Exercise prompt -> In your copy of the listing below, reproduce each word exactly and include no pictures.

Data extract ->
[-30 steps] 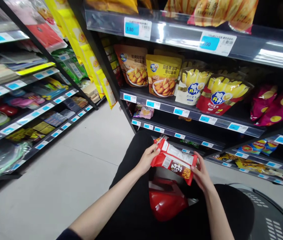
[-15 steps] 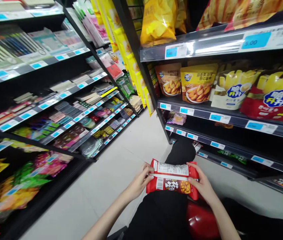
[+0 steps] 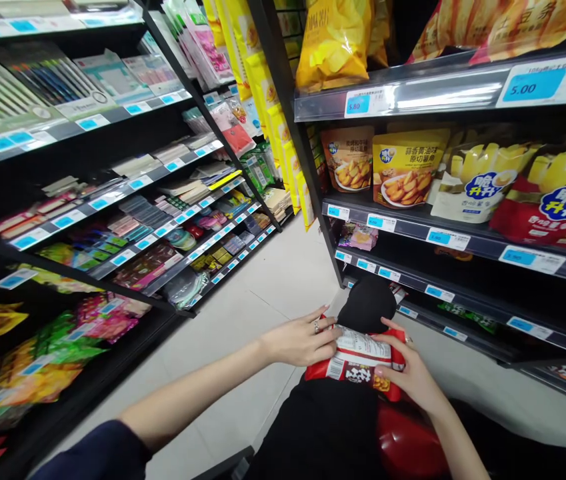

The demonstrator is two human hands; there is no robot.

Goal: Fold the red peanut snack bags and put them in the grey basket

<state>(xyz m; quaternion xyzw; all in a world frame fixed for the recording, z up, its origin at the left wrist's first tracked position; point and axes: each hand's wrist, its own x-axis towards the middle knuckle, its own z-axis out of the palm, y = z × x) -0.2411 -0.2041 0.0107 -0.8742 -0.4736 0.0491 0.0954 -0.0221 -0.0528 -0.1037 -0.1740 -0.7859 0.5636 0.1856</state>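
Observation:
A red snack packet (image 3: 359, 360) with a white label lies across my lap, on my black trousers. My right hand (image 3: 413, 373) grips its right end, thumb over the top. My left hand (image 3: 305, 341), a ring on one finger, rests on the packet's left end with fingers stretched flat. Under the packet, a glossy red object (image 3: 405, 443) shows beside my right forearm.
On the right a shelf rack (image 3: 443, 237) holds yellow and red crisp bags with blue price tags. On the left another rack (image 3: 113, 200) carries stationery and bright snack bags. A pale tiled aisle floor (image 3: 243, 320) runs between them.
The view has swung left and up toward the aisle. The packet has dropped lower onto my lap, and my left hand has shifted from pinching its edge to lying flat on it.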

Result of this exercise ->
[-30 steps] 
[-15 steps] 
[+0 steps] 

The demonstrator is two human hands; there is no robot.

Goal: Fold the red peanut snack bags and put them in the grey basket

<state>(xyz m; quaternion xyzw; all in a world frame fixed for the recording, z up, its origin at the left wrist's first tracked position; point and axes: each hand's wrist, its own x-axis towards the middle knuckle, its own z-axis out of the palm, y = z × x) -0.2411 -0.2041 0.0107 -0.8742 -0.4736 0.0491 0.0954 -0.0221 -0.0528 -0.1037 -0.1740 -0.7859 0.5636 0.1856</state>
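Observation:
A red snack packet (image 3: 359, 360) with a white label lies across my lap, on my black trousers. My right hand (image 3: 413, 373) grips its right end, thumb over the top. My left hand (image 3: 305, 341), a ring on one finger, rests on the packet's left end with fingers stretched flat. Under the packet, a glossy red object (image 3: 405, 443) shows beside my right forearm.
On the right a shelf rack (image 3: 443, 237) holds yellow and red crisp bags with blue price tags. On the left another rack (image 3: 113, 200) carries stationery and bright snack bags. A pale tiled aisle floor (image 3: 243, 320) runs between them.
The view has swung left and up toward the aisle. The packet has dropped lower onto my lap, and my left hand has shifted from pinching its edge to lying flat on it.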

This completes the response to the exercise.